I've looked through some stuff to find out, but nothing proper has been found (or I am a bad searcher though).

Now I'm learning the scanf function from stdio.h header, and they say escape sequences are not recommended here because it 'confuses' the input, but what actually happens? I tested some code out and got results for differens ES:

#include <stdio.h>

int main(void)
{
    int a, b, c;

    printf("Enter values: \n");
    scanf("%d%d%d\n", &a, &b, &c);
    printf("The values are %d, %d and %d.\n", a, b, c);
}

Enter values: 
1
2
3
randomstuff
The values are 1, 2 and 3.

The same is with '\t' sequence – it asks for one more value (I typed 'randomstuff') which is not stored anywhere. '\a' and '\b', on the other hand, behave differently and does not affect the input:

    ...
    scanf("%d%d%d\a", &a, &b, &c);
    printf("The values are %d, %d and %d.\n", a, b, c);
}

Enter values: 
1
2
3
The values are 1, 2 and 3.

It becomes more confusing when I mess around with the position of the ES. '\n' and '\t' stop affecting the input:

    ...
    scanf("%d\t%d\n%d", &a, &b, &c);
    printf("The values are %d, %d and %d.\n", a, b, c);
}

Enter values: 
1
2
3
The values are 1, 2 and 3.

whereas '\a' and '\b' start having some influence:

    ...
    scanf("%d\b%d%d", &a, &b, &c);
    printf("The values are %d, %d and %d.\n", a, b, c);
}

Enter values: 
1    
The values are 1, 0 and 32766.

Some say ES are not interpreted by scanf() and are simply taken as plain characters, but that does not seem true as well since it does interpret such ES like \' or \" in accordance with the rules.

So what is going on?
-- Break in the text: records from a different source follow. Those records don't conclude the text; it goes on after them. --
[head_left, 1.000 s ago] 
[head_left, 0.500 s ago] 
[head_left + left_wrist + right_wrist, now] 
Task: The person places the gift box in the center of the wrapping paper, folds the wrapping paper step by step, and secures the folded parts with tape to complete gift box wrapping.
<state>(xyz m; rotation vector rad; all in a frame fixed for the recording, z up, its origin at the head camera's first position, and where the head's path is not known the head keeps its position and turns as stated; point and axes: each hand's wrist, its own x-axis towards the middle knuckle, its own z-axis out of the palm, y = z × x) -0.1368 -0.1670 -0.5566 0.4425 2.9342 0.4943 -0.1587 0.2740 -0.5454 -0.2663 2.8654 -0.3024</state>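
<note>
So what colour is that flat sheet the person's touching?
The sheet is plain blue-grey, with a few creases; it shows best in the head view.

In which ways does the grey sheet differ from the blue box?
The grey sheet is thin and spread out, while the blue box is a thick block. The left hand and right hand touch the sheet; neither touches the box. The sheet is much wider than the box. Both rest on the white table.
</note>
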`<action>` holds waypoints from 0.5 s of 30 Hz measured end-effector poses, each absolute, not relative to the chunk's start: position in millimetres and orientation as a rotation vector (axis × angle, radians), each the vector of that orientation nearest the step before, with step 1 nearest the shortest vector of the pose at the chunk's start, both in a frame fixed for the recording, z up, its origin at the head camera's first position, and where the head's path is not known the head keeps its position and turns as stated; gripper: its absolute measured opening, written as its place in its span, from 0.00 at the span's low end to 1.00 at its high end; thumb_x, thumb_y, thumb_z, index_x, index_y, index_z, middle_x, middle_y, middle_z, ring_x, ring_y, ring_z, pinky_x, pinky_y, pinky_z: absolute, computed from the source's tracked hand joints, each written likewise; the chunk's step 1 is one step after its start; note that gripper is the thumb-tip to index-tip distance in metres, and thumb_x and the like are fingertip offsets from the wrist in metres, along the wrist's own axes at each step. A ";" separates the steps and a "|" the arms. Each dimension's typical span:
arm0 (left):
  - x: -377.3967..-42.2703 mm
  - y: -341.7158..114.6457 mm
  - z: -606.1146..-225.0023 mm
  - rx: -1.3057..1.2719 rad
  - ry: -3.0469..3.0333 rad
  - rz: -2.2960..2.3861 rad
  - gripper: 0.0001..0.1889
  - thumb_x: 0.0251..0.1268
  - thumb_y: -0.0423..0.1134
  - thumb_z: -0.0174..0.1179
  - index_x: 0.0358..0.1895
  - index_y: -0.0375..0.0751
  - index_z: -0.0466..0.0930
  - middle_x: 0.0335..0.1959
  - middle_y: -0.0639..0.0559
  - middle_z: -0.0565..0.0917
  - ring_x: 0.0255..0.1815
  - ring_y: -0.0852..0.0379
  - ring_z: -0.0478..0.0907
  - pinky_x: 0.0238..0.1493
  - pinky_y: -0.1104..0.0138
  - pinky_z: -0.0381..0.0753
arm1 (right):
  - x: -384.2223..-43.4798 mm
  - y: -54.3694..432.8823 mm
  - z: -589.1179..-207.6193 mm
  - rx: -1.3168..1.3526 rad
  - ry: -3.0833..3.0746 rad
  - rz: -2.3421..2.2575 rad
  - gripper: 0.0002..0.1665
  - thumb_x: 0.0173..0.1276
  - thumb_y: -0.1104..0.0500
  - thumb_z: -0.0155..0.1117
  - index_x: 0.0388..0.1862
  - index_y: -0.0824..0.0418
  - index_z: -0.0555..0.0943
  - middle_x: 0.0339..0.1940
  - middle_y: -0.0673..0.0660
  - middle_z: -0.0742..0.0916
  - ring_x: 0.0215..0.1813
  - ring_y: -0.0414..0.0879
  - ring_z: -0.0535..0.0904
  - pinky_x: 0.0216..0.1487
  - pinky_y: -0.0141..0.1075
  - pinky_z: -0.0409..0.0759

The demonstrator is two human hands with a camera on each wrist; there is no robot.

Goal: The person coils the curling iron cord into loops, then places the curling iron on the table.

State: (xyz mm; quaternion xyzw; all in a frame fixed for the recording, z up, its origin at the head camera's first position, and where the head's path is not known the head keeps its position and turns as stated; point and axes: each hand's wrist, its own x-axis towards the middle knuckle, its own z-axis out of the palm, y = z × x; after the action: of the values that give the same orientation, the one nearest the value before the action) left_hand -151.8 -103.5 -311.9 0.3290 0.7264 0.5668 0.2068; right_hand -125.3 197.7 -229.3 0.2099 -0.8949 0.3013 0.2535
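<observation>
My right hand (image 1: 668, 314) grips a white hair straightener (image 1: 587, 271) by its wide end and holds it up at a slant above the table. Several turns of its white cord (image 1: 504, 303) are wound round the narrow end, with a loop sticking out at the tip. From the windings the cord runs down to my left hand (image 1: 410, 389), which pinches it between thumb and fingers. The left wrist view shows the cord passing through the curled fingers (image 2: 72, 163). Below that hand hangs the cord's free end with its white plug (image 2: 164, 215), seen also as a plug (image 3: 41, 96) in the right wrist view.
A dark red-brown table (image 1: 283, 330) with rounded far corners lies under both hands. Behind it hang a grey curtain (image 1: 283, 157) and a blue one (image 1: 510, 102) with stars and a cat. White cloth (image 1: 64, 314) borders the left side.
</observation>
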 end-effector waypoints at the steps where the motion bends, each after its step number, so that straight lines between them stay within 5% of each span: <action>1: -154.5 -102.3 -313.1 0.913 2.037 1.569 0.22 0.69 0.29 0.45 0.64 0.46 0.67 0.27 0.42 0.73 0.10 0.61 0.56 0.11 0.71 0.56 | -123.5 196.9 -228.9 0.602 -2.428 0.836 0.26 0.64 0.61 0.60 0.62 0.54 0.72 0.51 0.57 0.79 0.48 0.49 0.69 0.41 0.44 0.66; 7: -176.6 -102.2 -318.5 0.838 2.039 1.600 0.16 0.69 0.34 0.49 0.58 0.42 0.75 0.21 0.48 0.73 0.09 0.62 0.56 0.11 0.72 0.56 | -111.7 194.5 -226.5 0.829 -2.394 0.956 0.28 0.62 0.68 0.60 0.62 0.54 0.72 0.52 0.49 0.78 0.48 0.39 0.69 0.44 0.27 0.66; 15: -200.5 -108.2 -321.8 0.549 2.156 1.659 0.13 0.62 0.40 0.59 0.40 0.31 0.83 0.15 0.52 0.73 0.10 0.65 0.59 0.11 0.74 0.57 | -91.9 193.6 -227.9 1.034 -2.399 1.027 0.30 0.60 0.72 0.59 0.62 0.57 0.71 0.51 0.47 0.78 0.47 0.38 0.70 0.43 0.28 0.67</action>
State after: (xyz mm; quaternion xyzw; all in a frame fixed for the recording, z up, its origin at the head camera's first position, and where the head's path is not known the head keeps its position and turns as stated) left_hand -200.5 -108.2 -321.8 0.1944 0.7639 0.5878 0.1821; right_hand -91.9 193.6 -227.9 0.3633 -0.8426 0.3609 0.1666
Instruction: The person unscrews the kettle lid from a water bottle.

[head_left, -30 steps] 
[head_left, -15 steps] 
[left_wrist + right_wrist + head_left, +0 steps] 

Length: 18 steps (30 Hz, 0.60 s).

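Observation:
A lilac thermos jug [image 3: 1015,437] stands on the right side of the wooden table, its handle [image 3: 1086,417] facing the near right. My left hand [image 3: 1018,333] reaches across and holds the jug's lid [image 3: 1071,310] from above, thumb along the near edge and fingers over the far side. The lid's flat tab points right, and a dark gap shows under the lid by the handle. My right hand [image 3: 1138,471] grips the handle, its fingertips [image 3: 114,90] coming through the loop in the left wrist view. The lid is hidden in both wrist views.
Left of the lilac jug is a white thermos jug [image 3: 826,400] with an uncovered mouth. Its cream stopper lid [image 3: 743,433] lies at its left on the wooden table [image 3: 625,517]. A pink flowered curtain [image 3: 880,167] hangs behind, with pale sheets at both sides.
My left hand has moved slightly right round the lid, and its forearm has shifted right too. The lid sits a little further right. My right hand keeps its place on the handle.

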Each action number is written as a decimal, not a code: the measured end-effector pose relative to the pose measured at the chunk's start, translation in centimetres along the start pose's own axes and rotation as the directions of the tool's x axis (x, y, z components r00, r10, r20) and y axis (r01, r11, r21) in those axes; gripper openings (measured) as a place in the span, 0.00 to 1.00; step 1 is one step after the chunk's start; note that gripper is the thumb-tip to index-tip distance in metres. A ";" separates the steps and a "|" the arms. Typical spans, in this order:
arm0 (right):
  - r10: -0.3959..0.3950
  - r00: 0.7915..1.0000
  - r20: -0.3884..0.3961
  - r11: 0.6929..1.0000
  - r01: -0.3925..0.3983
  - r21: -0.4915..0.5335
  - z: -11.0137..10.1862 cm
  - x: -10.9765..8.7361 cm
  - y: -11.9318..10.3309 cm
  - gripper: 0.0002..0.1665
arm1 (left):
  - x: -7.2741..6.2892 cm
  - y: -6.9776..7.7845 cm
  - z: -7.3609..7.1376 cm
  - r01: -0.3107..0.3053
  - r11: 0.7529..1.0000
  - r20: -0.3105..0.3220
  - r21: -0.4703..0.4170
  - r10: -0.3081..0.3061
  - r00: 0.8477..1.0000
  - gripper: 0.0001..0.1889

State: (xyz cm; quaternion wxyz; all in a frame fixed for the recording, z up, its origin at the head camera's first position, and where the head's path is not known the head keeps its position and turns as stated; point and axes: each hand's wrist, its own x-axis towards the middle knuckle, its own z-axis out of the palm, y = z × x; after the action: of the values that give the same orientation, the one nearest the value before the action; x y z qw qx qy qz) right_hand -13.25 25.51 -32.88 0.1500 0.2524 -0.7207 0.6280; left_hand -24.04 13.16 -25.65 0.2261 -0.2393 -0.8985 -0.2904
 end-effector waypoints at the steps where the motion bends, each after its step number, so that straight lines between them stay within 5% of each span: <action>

PS and why is there 0 and 32766 in the last outcome?


Solution

  • When scanf receives a string, there are no escape sequences in it. If a string literal was used as an argument, the escape sequences in it were processed when the program was translated (compiled). C 2018 6.4.4.4 specifies how escape sequences are processed:

    • \', \", \?, and \\ become ', ", ?, and \, respectively.
    • \a, \b, \f, \n, \r, \t, and \v become characters for alert, backspace, formfeed, new line, carriage return, horizontal tab, and vertical tab, respectively.
    • \d, \dd, and \ddd, where each d is an octal digit, become the character with that value.
    • \x followed by one or more hexadecimal digits becomes the character with that value.

    Then for scanf, the characters have meanings:

    • If the character is a white-space character (space, horizontal tab, new line, vertical tab, formfeed), it directs scanf to read input up to the first non-white-space character (which remains unread) or until no more characters can be read.
    • If the character is % (which can result from an octal or hexadecimal escape sequence), it introduces a conversion specification, such as %d.
    • Otherwise, it directs scanf to read the next character and match it literally (an alert character in the format string must match an alert character in the input stream, and so on).

    The same is with '\t' sequence – it asks for one more value (I typed 'randomstuff') which is not stored anywhere.

    \t in a string literal becomes a (horizontal) tab, and a tab character is a white-space character, so it directs scanf to read input until it sees a white-space character or cannot get more input. This is why, when you added \t, scanf kept reading until it saw the non-white-space character “r” of your “randomstuff”.

    '\a' and '\b', on the other hand, behave differently and does not affect the input:

    These are not white-space characters and are not %, so they direct scanf to attempt to match them literally with characters in the input stream. For "%d%d%d\a", scanf matched the three %d specifications, and then it read one more character to attempt to match it to the alert character. That failed, so scanf stopped and returned 3 for the three successful matches. (scanf also “put back” the non-matching character into the input stream.)

    It becomes more confusing when I mess around with the position of the ES. '\n' and '\t' stop affecting the input:

    In "%d\t%d\n%d", the tab and new line characters direct scanf to match white-space characters. However, these are already normally skipped by scanf as part of the %d conversion specification, so they have no effect before %d.

    whereas '\a' and '\b' start having some influence:

    With "%d\b%d%d", the first decimal numeral is processed, and then the backspace directs scanf to match a backspace character. Since there is no backspace character in the input, matching fails, and scanf stops.

    Note that none of these behaviors involve scanf processing escape sequences. scanf is processing the characters it receives, which are the characters such as tab, alert, and backspace. It does not see the original escape sequences.